§ **TASK GOAL**:
For the entries that follow, give the number of lines holding the string "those" and nothing more.

--- DATA FOR THE TASK Enclosed Below ---

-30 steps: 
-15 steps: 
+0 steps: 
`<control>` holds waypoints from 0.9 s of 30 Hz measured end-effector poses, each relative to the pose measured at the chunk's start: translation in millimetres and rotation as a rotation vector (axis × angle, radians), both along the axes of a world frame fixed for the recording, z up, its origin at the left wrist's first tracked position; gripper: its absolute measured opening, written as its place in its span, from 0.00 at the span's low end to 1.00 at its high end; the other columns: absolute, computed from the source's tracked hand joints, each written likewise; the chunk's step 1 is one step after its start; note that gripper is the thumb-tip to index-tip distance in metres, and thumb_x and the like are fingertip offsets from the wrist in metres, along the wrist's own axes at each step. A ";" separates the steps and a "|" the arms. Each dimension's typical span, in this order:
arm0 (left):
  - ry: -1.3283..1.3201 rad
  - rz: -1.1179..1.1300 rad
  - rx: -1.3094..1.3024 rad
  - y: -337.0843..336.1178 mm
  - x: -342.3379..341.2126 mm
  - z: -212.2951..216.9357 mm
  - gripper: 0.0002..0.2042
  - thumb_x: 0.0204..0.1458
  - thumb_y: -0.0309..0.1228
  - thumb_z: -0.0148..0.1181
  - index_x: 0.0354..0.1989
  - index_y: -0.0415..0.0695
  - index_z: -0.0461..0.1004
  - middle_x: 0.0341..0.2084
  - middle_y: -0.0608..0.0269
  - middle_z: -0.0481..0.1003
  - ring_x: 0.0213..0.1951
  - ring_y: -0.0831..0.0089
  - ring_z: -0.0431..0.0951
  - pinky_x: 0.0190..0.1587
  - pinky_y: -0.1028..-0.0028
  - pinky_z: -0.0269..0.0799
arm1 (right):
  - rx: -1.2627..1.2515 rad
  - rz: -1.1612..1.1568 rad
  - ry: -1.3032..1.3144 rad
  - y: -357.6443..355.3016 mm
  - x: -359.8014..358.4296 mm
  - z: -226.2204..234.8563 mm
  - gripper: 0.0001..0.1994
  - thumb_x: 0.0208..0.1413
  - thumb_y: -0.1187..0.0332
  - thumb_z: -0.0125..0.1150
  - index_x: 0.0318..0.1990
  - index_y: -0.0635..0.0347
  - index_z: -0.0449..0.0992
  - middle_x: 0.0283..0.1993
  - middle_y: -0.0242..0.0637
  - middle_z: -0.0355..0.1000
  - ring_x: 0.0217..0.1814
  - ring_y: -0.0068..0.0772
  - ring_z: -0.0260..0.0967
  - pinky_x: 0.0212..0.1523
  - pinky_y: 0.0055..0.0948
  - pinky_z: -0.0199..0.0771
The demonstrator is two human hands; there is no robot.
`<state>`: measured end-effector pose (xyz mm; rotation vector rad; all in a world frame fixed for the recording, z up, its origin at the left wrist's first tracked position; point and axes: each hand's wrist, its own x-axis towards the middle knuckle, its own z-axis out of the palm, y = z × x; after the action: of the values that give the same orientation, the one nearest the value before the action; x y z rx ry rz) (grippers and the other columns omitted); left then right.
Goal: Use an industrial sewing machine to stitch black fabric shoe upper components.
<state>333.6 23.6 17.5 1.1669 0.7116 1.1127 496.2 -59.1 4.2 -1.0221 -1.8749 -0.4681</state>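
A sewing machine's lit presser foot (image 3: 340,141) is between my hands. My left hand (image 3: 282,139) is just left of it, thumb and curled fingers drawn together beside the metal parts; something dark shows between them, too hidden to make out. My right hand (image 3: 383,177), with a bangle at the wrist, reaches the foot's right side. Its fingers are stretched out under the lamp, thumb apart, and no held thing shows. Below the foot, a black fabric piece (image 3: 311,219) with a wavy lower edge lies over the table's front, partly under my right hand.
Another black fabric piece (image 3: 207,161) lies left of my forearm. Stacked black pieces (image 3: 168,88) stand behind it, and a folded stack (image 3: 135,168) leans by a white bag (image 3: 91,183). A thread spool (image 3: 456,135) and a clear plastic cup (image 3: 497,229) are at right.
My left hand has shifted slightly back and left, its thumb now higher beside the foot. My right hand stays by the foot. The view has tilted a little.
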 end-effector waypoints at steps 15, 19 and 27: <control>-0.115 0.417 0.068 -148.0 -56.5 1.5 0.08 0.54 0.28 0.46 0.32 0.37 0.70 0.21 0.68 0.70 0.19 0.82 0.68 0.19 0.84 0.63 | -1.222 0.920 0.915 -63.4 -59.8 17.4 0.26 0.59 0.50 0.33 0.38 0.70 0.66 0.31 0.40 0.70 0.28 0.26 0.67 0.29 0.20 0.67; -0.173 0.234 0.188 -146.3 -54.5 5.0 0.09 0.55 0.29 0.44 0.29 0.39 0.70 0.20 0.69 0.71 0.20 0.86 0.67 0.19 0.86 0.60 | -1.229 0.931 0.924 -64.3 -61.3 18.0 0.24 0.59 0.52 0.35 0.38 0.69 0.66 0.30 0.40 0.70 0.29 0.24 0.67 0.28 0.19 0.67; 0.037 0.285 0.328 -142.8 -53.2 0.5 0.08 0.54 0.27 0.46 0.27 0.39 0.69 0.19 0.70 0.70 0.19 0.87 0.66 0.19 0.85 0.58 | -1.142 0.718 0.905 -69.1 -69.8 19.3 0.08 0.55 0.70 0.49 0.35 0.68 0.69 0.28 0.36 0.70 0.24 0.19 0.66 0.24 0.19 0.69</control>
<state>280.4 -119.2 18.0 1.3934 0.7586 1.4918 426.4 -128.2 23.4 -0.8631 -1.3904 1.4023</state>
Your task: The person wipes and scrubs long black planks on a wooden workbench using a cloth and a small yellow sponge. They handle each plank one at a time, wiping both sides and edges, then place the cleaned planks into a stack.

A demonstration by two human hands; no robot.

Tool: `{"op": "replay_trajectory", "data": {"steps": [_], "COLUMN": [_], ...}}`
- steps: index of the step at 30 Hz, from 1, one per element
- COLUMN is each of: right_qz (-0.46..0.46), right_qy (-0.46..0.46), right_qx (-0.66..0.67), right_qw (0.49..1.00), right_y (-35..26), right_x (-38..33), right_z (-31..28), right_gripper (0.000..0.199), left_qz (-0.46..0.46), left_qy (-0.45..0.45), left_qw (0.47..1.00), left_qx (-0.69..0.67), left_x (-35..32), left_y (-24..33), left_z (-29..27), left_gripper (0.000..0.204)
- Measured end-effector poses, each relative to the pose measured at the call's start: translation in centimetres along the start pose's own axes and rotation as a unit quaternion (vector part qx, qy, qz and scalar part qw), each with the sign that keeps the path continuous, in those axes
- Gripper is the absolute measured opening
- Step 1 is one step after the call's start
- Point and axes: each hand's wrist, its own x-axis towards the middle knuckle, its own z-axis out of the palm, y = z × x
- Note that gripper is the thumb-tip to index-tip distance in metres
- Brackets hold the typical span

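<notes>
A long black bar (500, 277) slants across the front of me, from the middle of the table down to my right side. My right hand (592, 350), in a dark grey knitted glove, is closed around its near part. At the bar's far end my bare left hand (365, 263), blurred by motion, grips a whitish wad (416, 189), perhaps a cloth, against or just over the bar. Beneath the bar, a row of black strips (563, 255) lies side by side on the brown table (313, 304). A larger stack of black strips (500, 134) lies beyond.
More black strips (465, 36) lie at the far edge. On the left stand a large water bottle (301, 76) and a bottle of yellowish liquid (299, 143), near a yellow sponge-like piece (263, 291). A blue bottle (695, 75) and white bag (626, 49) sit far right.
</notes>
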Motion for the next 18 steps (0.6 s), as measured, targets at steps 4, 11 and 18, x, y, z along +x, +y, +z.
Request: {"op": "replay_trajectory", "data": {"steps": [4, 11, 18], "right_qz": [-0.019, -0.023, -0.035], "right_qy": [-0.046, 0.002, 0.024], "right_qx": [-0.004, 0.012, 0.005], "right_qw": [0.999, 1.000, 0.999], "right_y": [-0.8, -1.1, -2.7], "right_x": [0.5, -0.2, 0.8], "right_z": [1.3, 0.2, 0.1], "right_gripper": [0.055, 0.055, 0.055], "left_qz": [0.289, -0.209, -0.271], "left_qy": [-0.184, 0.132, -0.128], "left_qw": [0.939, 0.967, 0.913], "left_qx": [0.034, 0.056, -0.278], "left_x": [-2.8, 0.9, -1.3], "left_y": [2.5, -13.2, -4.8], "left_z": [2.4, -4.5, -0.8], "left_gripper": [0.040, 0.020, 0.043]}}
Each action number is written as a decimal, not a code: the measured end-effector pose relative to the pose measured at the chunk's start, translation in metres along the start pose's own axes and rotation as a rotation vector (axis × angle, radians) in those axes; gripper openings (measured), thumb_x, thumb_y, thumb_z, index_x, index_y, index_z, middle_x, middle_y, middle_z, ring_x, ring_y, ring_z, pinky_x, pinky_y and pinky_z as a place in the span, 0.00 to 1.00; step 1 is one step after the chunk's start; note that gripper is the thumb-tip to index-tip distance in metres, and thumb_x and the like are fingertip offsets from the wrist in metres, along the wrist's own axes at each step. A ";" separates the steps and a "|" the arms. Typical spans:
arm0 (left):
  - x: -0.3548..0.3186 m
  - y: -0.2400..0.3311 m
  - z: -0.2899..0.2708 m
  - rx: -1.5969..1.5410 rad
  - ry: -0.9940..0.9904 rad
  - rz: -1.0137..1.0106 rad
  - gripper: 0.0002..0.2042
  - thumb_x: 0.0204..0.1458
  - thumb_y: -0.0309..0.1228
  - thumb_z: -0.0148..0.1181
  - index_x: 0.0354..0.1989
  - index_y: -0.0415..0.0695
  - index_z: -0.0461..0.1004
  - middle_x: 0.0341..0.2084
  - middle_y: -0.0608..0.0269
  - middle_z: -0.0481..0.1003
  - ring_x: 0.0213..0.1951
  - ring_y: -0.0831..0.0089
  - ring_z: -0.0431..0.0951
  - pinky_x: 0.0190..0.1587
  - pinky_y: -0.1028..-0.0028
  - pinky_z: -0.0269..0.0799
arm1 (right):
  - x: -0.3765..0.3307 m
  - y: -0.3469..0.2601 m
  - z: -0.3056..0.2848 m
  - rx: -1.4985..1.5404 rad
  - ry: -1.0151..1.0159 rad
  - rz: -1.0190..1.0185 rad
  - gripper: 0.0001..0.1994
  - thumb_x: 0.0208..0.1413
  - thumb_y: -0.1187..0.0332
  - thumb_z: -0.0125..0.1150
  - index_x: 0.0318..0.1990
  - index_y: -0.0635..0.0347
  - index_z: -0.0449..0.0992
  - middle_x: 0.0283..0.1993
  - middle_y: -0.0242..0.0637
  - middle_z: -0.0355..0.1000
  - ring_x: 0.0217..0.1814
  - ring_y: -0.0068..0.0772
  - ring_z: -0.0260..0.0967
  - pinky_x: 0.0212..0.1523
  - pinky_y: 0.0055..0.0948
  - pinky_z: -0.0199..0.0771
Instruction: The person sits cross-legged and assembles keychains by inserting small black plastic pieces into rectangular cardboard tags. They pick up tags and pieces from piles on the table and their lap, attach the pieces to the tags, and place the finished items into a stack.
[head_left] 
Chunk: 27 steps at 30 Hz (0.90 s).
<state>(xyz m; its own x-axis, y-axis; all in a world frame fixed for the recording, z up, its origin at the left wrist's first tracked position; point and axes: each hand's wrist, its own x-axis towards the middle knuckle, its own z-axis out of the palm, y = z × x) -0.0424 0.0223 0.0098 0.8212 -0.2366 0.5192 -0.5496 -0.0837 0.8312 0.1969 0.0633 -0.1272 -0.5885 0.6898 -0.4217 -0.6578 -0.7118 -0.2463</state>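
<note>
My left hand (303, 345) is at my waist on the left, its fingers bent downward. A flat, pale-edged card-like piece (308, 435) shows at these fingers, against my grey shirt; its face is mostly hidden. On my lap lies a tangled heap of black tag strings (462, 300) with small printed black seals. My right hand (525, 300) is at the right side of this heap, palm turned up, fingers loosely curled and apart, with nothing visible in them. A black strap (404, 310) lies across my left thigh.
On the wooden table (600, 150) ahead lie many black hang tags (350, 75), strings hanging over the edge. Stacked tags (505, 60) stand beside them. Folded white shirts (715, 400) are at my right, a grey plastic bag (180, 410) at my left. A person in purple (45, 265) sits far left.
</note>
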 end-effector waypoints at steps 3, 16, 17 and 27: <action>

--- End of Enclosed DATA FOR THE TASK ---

§ **SOLUTION BELOW**:
2